Hotel staff were baffled by the Portuguese's bizarre behaviour.
"He's locked himself in the toilet," chambermaid Allison Grunge told us. "He's been there all night. When I went into the suite this morning to change the sheets and restock the mini bar he was nowhere to be seen. However there was evidence, emanating from the bathroom area of extreme bowel activity. I knocked on the door and asked if he was okay and he grunted."
Bar patron, Jarbo the Killer, 32, from Lower Broughton, Salford, told us:
"He's shitting himself, right? He's been playing his usual mind games, saying he was the special one, implying that he was going to take over from Fergie at OT, playing games with Chelsea too, and it's all got too much for him. He knows Inter were outclassed in the first leg at the San Siro and he knows he's gonna have to eat a big slice of humble pie tonight."

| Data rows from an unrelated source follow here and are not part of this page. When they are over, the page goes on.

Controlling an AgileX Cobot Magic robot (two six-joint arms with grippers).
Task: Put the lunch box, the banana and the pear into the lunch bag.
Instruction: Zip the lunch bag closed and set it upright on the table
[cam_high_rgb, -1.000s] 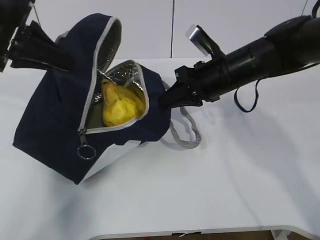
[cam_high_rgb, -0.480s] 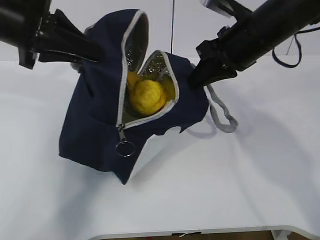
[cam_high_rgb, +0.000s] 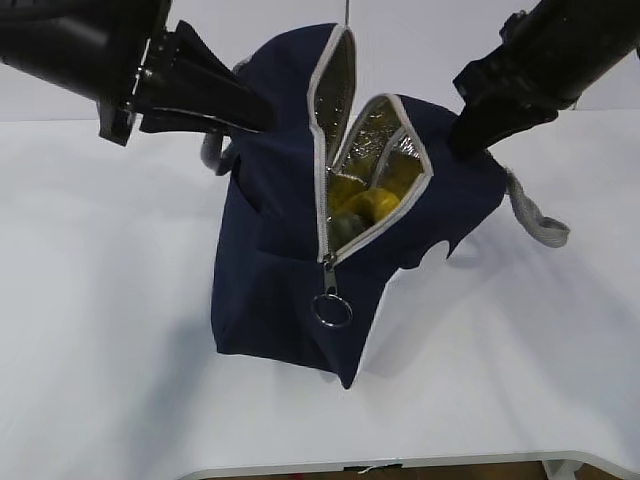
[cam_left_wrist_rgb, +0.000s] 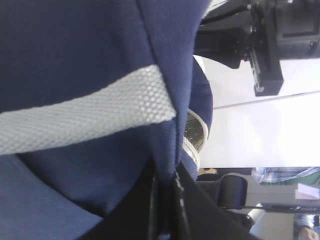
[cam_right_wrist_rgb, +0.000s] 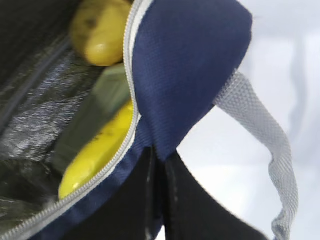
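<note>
Lunch bag (cam_high_rgb: 290, 260) hangs unzipped, pinched by left gripper (cam_high_rgb: 262, 113) and right gripper (cam_high_rgb: 462, 140); banana (cam_right_wrist_rgb: 97, 147), pear (cam_right_wrist_rgb: 100, 30) inside.

Both arms run off the top edge of the exterior view; the left gripper's (cam_high_rgb: 262, 113) tips are buried in navy fabric of the lunch bag (cam_high_rgb: 270, 260), the right gripper's (cam_high_rgb: 462, 140) tips lost behind its far wall. Through the part-open zip only yellow scraps show, too shadowed there to sort out; the right wrist view gives just part of the banana (cam_right_wrist_rgb: 97, 150), the pear (cam_right_wrist_rgb: 100, 32) cut by the top edge, a blurred sliver of the lunch box (cam_right_wrist_rgb: 107, 90). Left wrist view is blocked by out-of-focus cloth and webbing.
</note>
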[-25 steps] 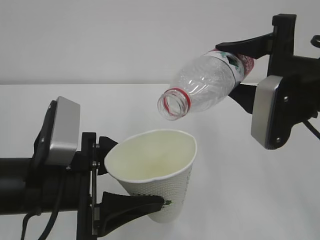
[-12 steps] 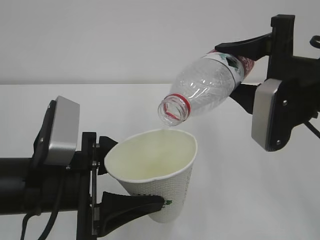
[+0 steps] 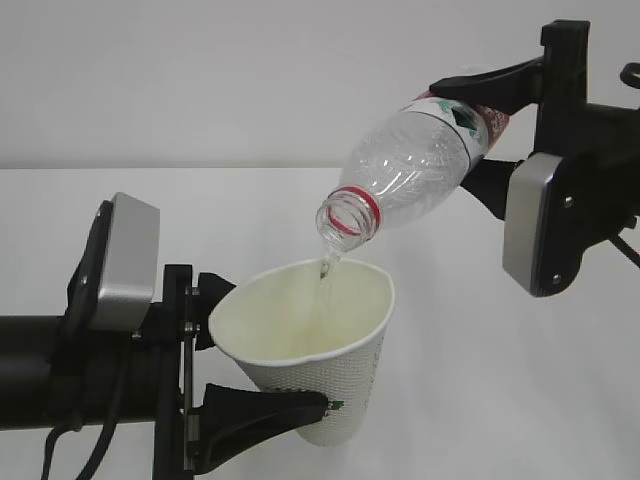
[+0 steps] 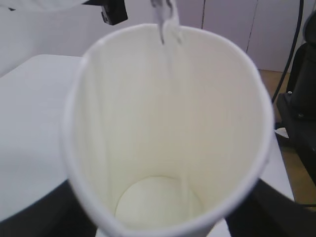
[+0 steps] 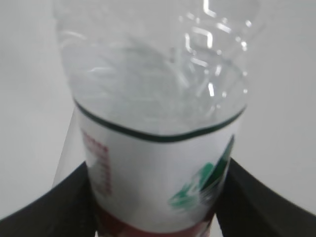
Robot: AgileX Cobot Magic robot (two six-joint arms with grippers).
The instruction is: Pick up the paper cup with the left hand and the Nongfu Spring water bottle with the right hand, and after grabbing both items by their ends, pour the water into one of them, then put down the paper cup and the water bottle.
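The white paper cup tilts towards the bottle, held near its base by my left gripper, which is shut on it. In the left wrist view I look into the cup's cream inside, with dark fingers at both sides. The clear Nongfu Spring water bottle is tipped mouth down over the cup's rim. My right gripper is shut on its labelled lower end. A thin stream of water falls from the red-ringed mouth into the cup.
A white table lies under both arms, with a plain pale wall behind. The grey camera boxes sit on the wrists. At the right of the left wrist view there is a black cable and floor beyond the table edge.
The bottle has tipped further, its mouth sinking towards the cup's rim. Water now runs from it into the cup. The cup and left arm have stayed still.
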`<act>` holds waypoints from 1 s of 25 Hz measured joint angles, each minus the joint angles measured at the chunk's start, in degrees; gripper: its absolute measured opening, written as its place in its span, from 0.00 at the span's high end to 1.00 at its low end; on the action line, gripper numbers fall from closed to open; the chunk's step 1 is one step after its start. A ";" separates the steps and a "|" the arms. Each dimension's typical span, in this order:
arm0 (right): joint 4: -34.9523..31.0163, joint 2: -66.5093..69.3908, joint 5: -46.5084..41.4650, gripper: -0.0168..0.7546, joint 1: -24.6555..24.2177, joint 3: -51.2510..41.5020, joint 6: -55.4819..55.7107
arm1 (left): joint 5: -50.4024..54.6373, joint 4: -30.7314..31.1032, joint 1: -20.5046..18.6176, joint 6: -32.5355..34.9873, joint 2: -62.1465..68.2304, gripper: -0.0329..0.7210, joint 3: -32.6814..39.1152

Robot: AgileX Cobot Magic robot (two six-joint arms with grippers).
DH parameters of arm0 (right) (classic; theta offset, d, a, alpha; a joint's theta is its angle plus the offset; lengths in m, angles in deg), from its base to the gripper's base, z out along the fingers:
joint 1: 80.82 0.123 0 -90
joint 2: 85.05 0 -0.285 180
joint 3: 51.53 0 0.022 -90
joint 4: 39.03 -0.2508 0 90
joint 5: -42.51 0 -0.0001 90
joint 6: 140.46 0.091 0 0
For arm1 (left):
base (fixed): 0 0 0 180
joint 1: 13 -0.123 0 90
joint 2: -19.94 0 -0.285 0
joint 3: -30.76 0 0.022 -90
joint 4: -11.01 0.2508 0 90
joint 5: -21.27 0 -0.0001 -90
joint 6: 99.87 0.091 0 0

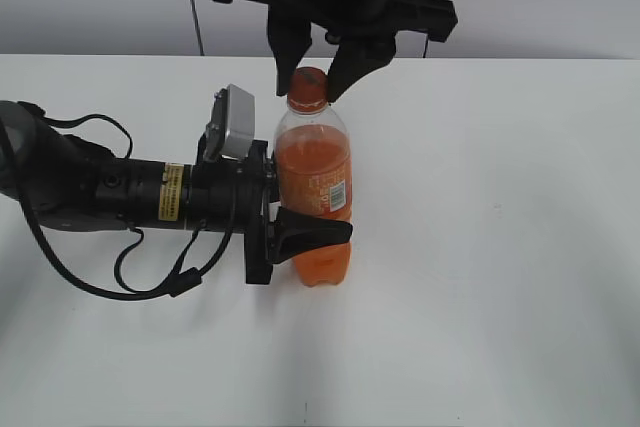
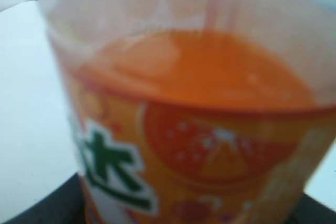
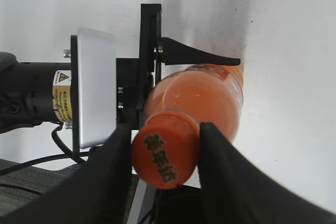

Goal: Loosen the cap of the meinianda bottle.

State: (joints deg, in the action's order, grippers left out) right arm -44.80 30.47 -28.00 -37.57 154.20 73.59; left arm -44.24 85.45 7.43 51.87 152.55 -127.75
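Note:
The meinianda bottle (image 1: 315, 162) stands upright on the white table, with orange drink and an orange label. My left gripper (image 1: 318, 232) comes in from the left and is shut on the bottle's lower body. In the left wrist view the bottle (image 2: 199, 103) fills the frame, blurred, with dark finger parts at the bottom corners. The orange cap (image 1: 308, 82) is on the neck. My right gripper (image 1: 315, 67) comes down from above, its two black fingers pressed on either side of the cap. In the right wrist view the cap (image 3: 165, 153) sits between the fingers (image 3: 164, 145), with the bottle (image 3: 205, 93) below.
The white table (image 1: 500, 247) spreads all around the bottle. The left arm's body and cables (image 1: 90, 192) lie across the table's left side. A pale wall runs along the back.

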 joint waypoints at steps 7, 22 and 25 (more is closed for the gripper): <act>0.05 0.00 -0.05 0.61 0.00 0.00 -2.85 | 0.00 0.00 0.00 0.00 0.00 0.41 0.00; -0.66 0.00 -0.05 0.62 0.00 0.00 -43.12 | -0.17 0.44 -0.10 0.17 0.00 0.41 0.00; -0.77 0.00 -0.05 0.62 0.00 0.00 -51.82 | -0.17 0.56 -0.16 0.22 0.00 0.41 0.00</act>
State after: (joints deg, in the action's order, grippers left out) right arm -45.57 30.47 -28.05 -37.57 154.20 21.78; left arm -44.42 86.01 7.26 52.09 152.55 -127.75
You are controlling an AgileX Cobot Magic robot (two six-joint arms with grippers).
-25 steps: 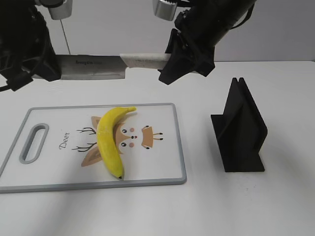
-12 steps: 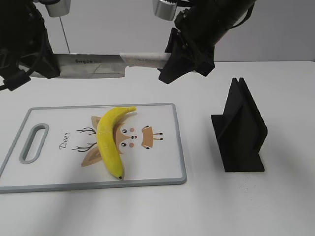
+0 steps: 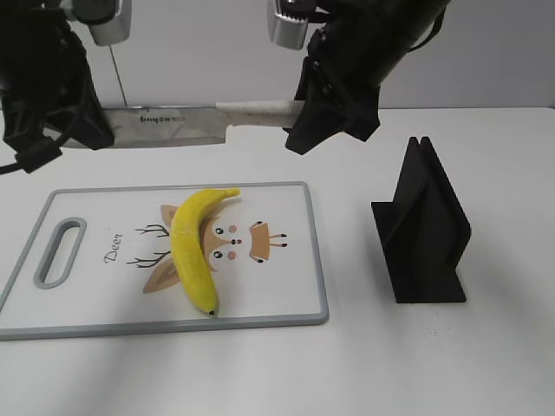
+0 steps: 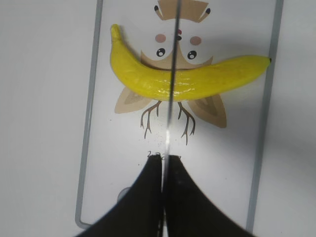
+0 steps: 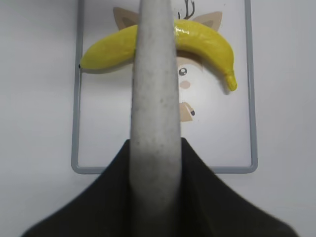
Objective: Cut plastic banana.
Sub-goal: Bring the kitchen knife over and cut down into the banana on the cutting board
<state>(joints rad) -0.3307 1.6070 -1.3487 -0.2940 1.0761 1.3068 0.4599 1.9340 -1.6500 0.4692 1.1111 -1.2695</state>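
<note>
The plastic banana (image 3: 192, 247) lies yellow and curved on the white cutting board (image 3: 269, 290), stem to the rear. A kitchen knife (image 3: 165, 124) hangs level above the board's far edge. My left gripper (image 3: 87, 130) is shut on the blade's tip end; in the left wrist view the blade (image 4: 170, 98) runs edge-on between my left gripper's (image 4: 166, 160) fingers across the banana (image 4: 207, 79). My right gripper (image 3: 303, 121) is shut on the pale handle (image 3: 260, 111); in the right wrist view the handle (image 5: 153, 89) crosses the banana (image 5: 207, 42) from my right gripper (image 5: 155, 143).
A black slotted knife stand (image 3: 425, 230) sits on the white table to the right of the board. The board has a grey rim and a handle slot (image 3: 59, 251) at its left end.
The knife and both grippers have shifted a little to the right, still level above the board. The banana has not moved.
</note>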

We asked Jarbo the Killer for his thoughts on Liverpool and Chelsea's progression in the competition following excellent results last night.
He got intimidatingly close to this reporter and growled:
"Don't go there. Alright? Just do not go there."
More as we get it.
Mourinho was right to shit himself, United won as usual. Currently shitting themselves in a toilet near you: Rafa Benitez and Gus Hiding.
See youse mugs on Saturday.
Bring it on.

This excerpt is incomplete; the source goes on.